EIA produces new Utica Shale game maps – Today in Energy


May 2, 2016

Source: US Energy Information Administration, based on DrillingInfo, Inc., IHS Inc., Appalachian Oil and Natural Research Consortium and US Geological Survey
To note: Click to enlarge.

The US Energy Information Administration has produced new maps that show the structure, thickness, and geological setting of the Utica shale area and the location of production wells. Oil and natural gas production from the Utica area has increased since 2011, with more than 1,700 wells drilled in January 2016. The Utica area includes both the Utica formation and the deeper formation of Point Pleasant, each with its own unique characteristics.

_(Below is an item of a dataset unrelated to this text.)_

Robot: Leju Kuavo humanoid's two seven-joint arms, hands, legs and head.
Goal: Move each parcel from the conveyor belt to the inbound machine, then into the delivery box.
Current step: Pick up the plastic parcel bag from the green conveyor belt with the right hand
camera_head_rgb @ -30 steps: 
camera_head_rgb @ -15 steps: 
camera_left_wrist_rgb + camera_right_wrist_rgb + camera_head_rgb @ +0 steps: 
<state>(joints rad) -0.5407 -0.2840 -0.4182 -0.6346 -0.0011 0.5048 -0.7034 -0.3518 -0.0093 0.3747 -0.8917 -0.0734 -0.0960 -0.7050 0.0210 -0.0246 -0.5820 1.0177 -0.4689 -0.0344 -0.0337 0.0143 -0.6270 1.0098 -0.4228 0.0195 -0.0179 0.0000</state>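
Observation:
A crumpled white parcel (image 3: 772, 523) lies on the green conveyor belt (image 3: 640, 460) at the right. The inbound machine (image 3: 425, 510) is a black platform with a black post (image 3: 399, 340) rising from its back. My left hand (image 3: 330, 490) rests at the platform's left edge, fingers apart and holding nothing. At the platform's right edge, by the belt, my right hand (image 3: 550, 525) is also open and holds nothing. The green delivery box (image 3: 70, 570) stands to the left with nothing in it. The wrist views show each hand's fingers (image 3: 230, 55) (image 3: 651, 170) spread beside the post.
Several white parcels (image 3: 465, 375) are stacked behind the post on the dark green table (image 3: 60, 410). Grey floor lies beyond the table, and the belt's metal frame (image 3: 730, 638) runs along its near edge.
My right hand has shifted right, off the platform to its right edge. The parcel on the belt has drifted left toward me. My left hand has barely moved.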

The Utica game spans approximately 60,000 square miles across Ohio, West Virginia, Pennsylvania and New York. The geological characteristics of the Utica and Point Pleasant formations, which are discussed in the EIA update, are favorable for the accumulation and production of hydrocarbons.

The Utica map is one of many low permeability oil formation maps updated by the EIA with additional geological detail. The EIA has already published updated maps of the main geological and tectonic features of the Marcellus and Eagle Ford areas. EIA also provided shapefiles for structure and thickness maps of the following: Marcellus, Eagle Ford, Abo-Yeso, Bone Spring, Delaware, Glorieta-Yeso, Spraberry, Bakken, Three Forks and Niobrara.

map of the submarine elevation at the top of the Utica formation, as described in the text of the article


Source: US Energy Information Administration, based on DrillingInfo, Inc., IHS Inc., Appalachian Oil and Natural Research Consortium and US Geological Survey
To note: Click to enlarge.

map of the submarine elevation to the top of the Point Pleasant Formation, as described in the text of the article


Source: US Energy Information Administration, based on DrillingInfo, Inc., IHS Inc., Appalachian Oil and Natural Research Consortium and US Geological Survey
To note: Click to enlarge.

The Utica is a stacked area that includes both the Utica Formation and the underlying Point Pleasant Formation. Currently, the deeper Point Pleasant is more often targeted for oil and natural gas drilling because it is more productive. Most of the most productive areas of the Point Pleasant Formation footprint are in eastern Ohio and western Pennsylvania. Submarine elevation contour maps representing the upper surface of each formation were developed with depth measurements from wells and outcrop data from the US Geological Survey. These maps represent the submarine depths and only an approximate drilling depth to reach the top of each formation.

The Point Pleasant Formation is the deepest in southwestern Pennsylvania, reaching submarine depths of over 13,000 feet, and it is the shallowest at the junction of Ohio, Indiana and Kentucky. The Utica Formation reaches submarine depths of up to 12,500 feet in a northeast arc across Pennsylvania and is also the shallowest at the junction of Ohio, Indiana, and Kentucky. The most productive wells in the Utica Formation are found at submarine depths ranging from 5,000 to 11,000 feet.

Structure maps not only provide valuable drilling information, but also provide insight into the distribution of oil and natural gas throughout the area. Temperature and pressure, which are a function of the depth of a formation, are key factors in the amount of oil and natural gas present in the formation.

map of the thickness of the Utica formation, as described in the text of the article


Source: US Energy Information Administration, based on DrillingInfo, Inc., IHS Inc., Appalachian Oil and Natural Research Consortium and US Geological Survey
To note: Click to enlarge.

map of the thickness of the Point Pleasant formation, as described in the text of the article


Source: US Energy Information Administration, based on DrillingInfo, Inc., IHS Inc., Appalachian Oil and Natural Research Consortium and US Geological Survey
To note: Click to enlarge.

thickness map of the Utica and Point Pleasant formations, as described in the text of the article


Source: US Energy Information Administration, based on DrillingInfo, Inc., IHS Inc., Appalachian Oil and Natural Research Consortium and US Geological Survey
To note: Click to enlarge.

Thickness maps (isopach) for each formation individually and for the Utica area as a whole were developed from well observations. The maps also show areas with high organic content, which is a factor in the amount of hydrocarbons in the rock. Like structure maps, isopache maps provide valuable drilling information because reservoir thickness is a key factor in determining whether and where to drill a well.

The Utica Formation is thickest in western Ohio and the northwest corner of Pennsylvania at 200-300 feet and thins to 50 feet or less in southern Ohio and northern Kentucky . The Point Pleasant Formation is over 200 feet thick in central Pennsylvania and thins to less than 20 feet in the eastern half of Kentucky. The combined thickness of Utica and Point Pleasant is less than 100 feet in the area where Ohio, West Virginia, and Kentucky meet. Thickness reaches over 300 feet in northwest and central Pennsylvania, and northeast and central Ohio. Most producing wells are located where the formation is 150 feet or more thick.